Exercise prompt:
An exact restatement of the data is required, with the images omitted.

****************************************

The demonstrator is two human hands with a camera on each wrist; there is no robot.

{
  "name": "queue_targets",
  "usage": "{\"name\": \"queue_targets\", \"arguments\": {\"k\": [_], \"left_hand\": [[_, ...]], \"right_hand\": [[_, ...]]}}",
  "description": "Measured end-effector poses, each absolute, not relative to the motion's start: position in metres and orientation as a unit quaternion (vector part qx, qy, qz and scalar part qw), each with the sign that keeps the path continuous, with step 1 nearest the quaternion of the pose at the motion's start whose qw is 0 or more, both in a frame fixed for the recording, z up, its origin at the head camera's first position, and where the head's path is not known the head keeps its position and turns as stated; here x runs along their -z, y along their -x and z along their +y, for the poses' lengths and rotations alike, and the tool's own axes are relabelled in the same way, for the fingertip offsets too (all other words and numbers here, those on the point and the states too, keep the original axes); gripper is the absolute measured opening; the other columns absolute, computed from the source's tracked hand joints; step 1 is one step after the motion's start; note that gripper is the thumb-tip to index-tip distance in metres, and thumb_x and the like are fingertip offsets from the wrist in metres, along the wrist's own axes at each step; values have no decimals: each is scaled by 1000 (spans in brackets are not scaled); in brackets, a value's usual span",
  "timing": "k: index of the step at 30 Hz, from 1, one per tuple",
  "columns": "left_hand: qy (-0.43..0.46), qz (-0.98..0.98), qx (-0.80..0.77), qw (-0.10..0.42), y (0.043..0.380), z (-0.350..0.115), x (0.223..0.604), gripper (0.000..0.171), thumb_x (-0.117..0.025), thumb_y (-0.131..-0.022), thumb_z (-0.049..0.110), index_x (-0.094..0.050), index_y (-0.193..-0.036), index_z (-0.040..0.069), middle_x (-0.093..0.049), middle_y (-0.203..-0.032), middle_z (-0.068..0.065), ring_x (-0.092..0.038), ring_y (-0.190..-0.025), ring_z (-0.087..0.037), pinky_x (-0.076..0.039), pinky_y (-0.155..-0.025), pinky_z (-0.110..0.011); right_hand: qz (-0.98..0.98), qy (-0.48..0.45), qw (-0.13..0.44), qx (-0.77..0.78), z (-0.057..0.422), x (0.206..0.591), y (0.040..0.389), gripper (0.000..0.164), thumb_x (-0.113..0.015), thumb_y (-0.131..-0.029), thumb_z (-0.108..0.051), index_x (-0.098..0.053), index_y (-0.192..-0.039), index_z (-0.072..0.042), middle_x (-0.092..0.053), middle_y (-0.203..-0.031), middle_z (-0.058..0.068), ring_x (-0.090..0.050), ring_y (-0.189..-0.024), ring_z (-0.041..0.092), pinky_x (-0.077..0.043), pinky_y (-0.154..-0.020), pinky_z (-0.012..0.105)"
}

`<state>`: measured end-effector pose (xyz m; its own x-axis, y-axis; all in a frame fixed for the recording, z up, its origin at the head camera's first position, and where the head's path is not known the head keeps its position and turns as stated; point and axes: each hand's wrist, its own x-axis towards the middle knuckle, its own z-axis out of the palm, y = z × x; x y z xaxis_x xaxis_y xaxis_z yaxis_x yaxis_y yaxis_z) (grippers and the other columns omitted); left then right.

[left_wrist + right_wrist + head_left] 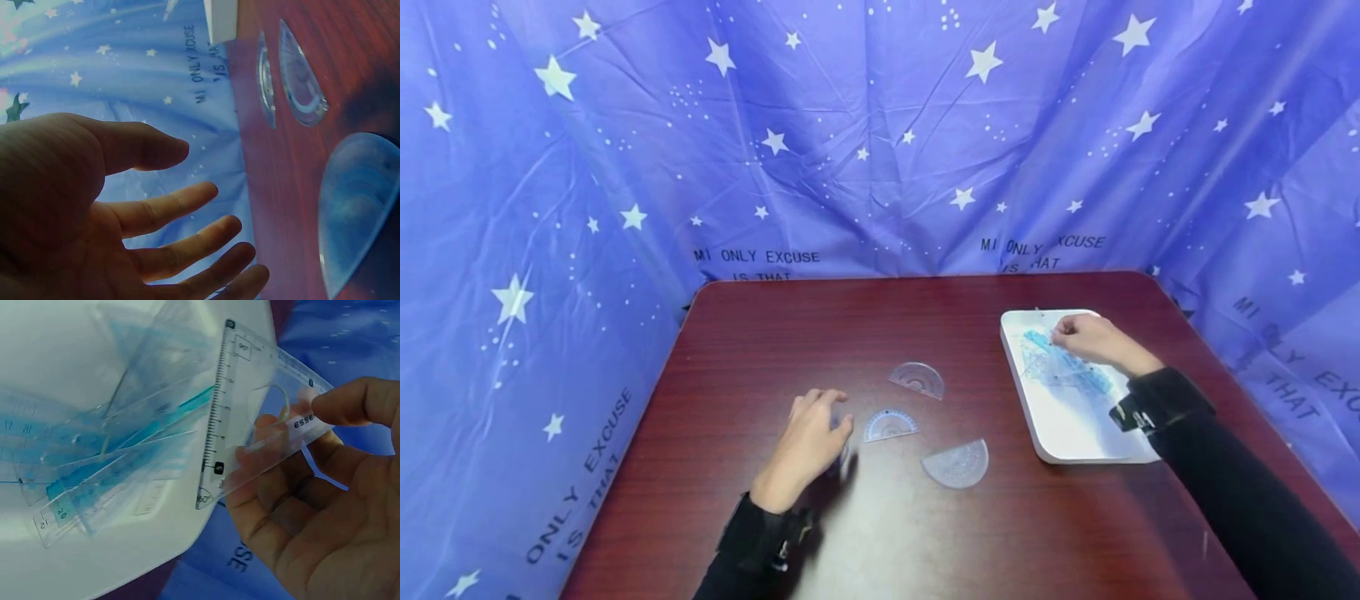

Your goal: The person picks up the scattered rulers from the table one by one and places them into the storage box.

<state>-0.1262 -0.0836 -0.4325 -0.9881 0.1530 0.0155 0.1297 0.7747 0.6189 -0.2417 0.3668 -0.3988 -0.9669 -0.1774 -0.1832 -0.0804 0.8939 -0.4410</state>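
Triangle (234, 415) pinched by right grip (1093, 340) points one ruled edge toward the tray (1075, 437), left grip (807, 440) relaxed.

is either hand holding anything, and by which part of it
The right hand pinches a clear set square by the end with printed lettering; the left hand holds nothing.

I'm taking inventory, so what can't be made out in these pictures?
Right wrist view: one corner of the set square, hidden by the right hand.
Right wrist view: how many rulers, since they overlap.
Left wrist view: part of the nearest protractor, cut off by the right edge.
Head view: set square's markings, too small.
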Motion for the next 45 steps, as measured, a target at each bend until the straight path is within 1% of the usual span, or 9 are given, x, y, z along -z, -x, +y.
{"name": "queue_targets", "arguments": {"k": [5, 11, 15, 20, 26, 32, 36, 39, 45], "left_hand": [[-48, 946, -319, 21, 123, -89, 440, 39, -70, -101, 18, -69, -138, 4, -66, -139, -22, -57, -129, -42, -51, -105, -61], [-36, 953, -299, 25, 120, -93, 448, 45, -71, -100, 18, -65, -141, 1, -63, -140, -26, -56, -129, -45, -52, -103, -60], [-9, 952, -303, 40, 120, -96, 452, 57, -74, -97, 19, -58, -148, -1, -58, -142, -31, -53, -130, -48, -51, -105, -61], [25, 956, -291, 39, 118, -96, 459, 72, -85, -90, 24, -54, -148, -4, -56, -134, -38, -54, -127, -53, -51, -107, -64], [40, 967, -250, 12, 118, -86, 468, 77, -89, -86, 32, -54, -140, -11, -59, -122, -43, -57, -115, -59, -53, -99, -65], [41, 975, -220, -6, 124, -75, 472, 78, -91, -85, 34, -56, -138, -11, -61, -116, -39, -57, -108, -55, -58, -85, -59], [40, 978, -207, -7, 126, -72, 473, 70, -91, -85, 25, -55, -135, -9, -59, -113, -36, -56, -108, -52, -59, -82, -59], [28, 977, -210, -16, 127, -75, 472, 60, -85, -83, 8, -55, -132, -9, -58, -109, -36, -56, -104, -52, -59, -78, -60], [37, 968, -245, 31, 132, -83, 471, 73, -76, -71, -3, -52, -140, -7, -56, -119, -35, -54, -112, -52, -56, -87, -66]], "right_hand": [[968, 80, 140, 191, 372, 433, 264, 23, -62, -97, -23, -70, -90, -2, -66, -78, 10, -59, -70, 22, -50, -64, 35], [976, 86, 126, 155, 390, 477, 285, 17, -67, -90, -26, -69, -87, -9, -66, -83, 7, -58, -77, 24, -49, -71, 37], [978, 71, 120, 158, 386, 475, 285, 23, -74, -86, -20, -66, -98, -2, -69, -96, 19, -63, -86, 34, -54, -80, 47], [983, 40, 113, 140, 382, 470, 282, 29, -80, -80, -19, -66, -102, -6, -71, -104, 19, -64, -92, 36, -55, -86, 53], [982, 25, 125, 137, 371, 457, 275, 30, -80, -81, -17, -68, -105, -2, -71, -107, 21, -64, -98, 37, -55, -92, 56], [981, 30, 133, 136, 359, 444, 262, 30, -75, -83, -12, -67, -108, 3, -70, -112, 27, -64, -102, 42, -53, -95, 63], [982, 34, 125, 134, 358, 443, 259, 29, -73, -85, -11, -67, -108, 4, -70, -113, 27, -63, -103, 43, -52, -95, 64], [982, 37, 121, 141, 359, 444, 257, 29, -72, -87, -10, -67, -111, 6, -70, -114, 29, -64, -105, 44, -52, -97, 64], [982, 23, 105, 156, 364, 447, 252, 34, -73, -91, -12, -66, -116, 11, -70, -114, 33, -66, -109, 48, -53, -98, 64]]}}
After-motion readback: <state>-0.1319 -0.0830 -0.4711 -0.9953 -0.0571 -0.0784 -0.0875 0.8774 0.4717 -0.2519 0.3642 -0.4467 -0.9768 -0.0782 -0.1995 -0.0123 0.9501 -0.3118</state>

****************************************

Output:
The demonstrator is two human hands with a camera on each wrist; there is no robot.

{
  "name": "queue_targets",
  "usage": "{\"name\": \"queue_targets\", \"arguments\": {\"k\": [_], \"left_hand\": [[_, ...]], \"right_hand\": [[_, ...]]}}",
  "description": "Measured end-effector poses, each absolute, not relative to the motion's start: position in metres and orientation as a unit quaternion (vector part qx, qy, qz and scalar part qw), each with the sign that keeps the path continuous, with step 1 nearest the quaternion of the pose at the motion's start whose qw is 0 or more, both in a frame fixed for the recording, z up, its origin at the head camera's first position, and where the head's path is not known the head keeps its position and turns as stated; here x runs along their -z, y along their -x and z along their +y, for the poses' lengths and rotations alike, and the tool's own axes are relabelled in the same way, for the fingertip offsets too (all other words and numbers here, those on the point and the states too, keep the original axes); gripper is the absolute measured opening; the other columns absolute, computed from the source's tracked hand joints; step 1 is one step after the motion's start; note that gripper is the thumb-tip to index-tip distance in metres, and thumb_x and the like are fingertip offsets from the wrist in metres, along the wrist's own axes at each step; values have no decimals: each is scaled by 1000 (spans in brackets are not scaled); in brackets, a value's usual span",
  "timing": "k: index of the step at 30 Hz, from 1, one per tuple",
  "columns": "left_hand: qy (-0.43..0.46), qz (-0.98..0.98), qx (-0.80..0.77), qw (-0.10..0.42), y (0.043..0.380), z (-0.350..0.115), x (0.223..0.604), gripper (0.000..0.171), thumb_x (-0.117..0.025), thumb_y (-0.131..-0.022), thumb_z (-0.049..0.110), index_x (-0.094..0.050), index_y (-0.193..-0.036), index_z (-0.040..0.069), middle_x (-0.093..0.049), middle_y (-0.203..-0.032), middle_z (-0.068..0.065), ring_x (-0.092..0.038), ring_y (-0.190..-0.025), ring_z (-0.087..0.037), pinky_x (-0.076..0.039), pinky_y (-0.155..-0.025), pinky_z (-0.110..0.011); right_hand: qz (-0.98..0.98), qy (-0.48..0.45), qw (-0.13..0.44), qx (-0.77..0.78), z (-0.057..0.422), x (0.206..0.591), y (0.040..0.389), gripper (0.000..0.164), thumb_x (-0.113..0.015), thumb_y (-0.131..-0.029), thumb_z (-0.108..0.051), index_x (-0.098..0.053), index_y (-0.192..-0.039), index_z (-0.072..0.042), middle_x (-0.092..0.053), middle_y (-0.203..-0.031), middle_z (-0.058..0.068), ring_x (-0.090..0.050), ring_y (-0.189..-0.024), ring_z (-0.041..0.092), pinky_x (-0.077..0.043), pinky_y (-0.154..-0.020), pinky_z (-0.012..0.105)"
}

`<state>`: measured end-effector pose (xyz m; its own x-axis, y-axis; all in a frame fixed for the recording, z up, its origin at the head camera's first position, and where the head's path is not known the head keeps its position and turns as stated; point and axes: each hand's wrist, its own x-axis towards the middle knuckle, its own z-axis out of the palm, y = z × x; x y z xaxis_x xaxis_y xaxis_z yaxis_x yaxis_y yaxis_z) (grippers and the other columns omitted); left then right.

[left_wrist + right_wrist + head_left] 

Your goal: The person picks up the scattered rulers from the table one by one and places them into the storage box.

<state>-0.1262 -0.0836 -0.4325 -0.9881 0.1530 0.0155 0.1297 0.7747 0.6189 -0.2417 0.3668 -0.3988 -0.9669 -0.1774 -0.1832 -0.0804 0.8939 -0.4410</state>
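Triangle (234, 415) pinched by right grip (1093, 340) points one ruled edge toward the tray (1075, 437), left grip (807, 440) relaxed.

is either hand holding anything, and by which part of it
The right hand pinches a clear set square by the end with printed lettering; the left hand holds nothing.

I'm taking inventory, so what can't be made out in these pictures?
Right wrist view: one corner of the set square, hidden by the right hand.
Right wrist view: how many rulers, since they overlap.
Left wrist view: part of the nearest protractor, cut off by the right edge.
Head view: set square's markings, too small.
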Motion for the next 45 steps, as measured, a target at each bend until the straight path is within 1% of the usual span, or 9 are given, x, y, z along -z, -x, +y.
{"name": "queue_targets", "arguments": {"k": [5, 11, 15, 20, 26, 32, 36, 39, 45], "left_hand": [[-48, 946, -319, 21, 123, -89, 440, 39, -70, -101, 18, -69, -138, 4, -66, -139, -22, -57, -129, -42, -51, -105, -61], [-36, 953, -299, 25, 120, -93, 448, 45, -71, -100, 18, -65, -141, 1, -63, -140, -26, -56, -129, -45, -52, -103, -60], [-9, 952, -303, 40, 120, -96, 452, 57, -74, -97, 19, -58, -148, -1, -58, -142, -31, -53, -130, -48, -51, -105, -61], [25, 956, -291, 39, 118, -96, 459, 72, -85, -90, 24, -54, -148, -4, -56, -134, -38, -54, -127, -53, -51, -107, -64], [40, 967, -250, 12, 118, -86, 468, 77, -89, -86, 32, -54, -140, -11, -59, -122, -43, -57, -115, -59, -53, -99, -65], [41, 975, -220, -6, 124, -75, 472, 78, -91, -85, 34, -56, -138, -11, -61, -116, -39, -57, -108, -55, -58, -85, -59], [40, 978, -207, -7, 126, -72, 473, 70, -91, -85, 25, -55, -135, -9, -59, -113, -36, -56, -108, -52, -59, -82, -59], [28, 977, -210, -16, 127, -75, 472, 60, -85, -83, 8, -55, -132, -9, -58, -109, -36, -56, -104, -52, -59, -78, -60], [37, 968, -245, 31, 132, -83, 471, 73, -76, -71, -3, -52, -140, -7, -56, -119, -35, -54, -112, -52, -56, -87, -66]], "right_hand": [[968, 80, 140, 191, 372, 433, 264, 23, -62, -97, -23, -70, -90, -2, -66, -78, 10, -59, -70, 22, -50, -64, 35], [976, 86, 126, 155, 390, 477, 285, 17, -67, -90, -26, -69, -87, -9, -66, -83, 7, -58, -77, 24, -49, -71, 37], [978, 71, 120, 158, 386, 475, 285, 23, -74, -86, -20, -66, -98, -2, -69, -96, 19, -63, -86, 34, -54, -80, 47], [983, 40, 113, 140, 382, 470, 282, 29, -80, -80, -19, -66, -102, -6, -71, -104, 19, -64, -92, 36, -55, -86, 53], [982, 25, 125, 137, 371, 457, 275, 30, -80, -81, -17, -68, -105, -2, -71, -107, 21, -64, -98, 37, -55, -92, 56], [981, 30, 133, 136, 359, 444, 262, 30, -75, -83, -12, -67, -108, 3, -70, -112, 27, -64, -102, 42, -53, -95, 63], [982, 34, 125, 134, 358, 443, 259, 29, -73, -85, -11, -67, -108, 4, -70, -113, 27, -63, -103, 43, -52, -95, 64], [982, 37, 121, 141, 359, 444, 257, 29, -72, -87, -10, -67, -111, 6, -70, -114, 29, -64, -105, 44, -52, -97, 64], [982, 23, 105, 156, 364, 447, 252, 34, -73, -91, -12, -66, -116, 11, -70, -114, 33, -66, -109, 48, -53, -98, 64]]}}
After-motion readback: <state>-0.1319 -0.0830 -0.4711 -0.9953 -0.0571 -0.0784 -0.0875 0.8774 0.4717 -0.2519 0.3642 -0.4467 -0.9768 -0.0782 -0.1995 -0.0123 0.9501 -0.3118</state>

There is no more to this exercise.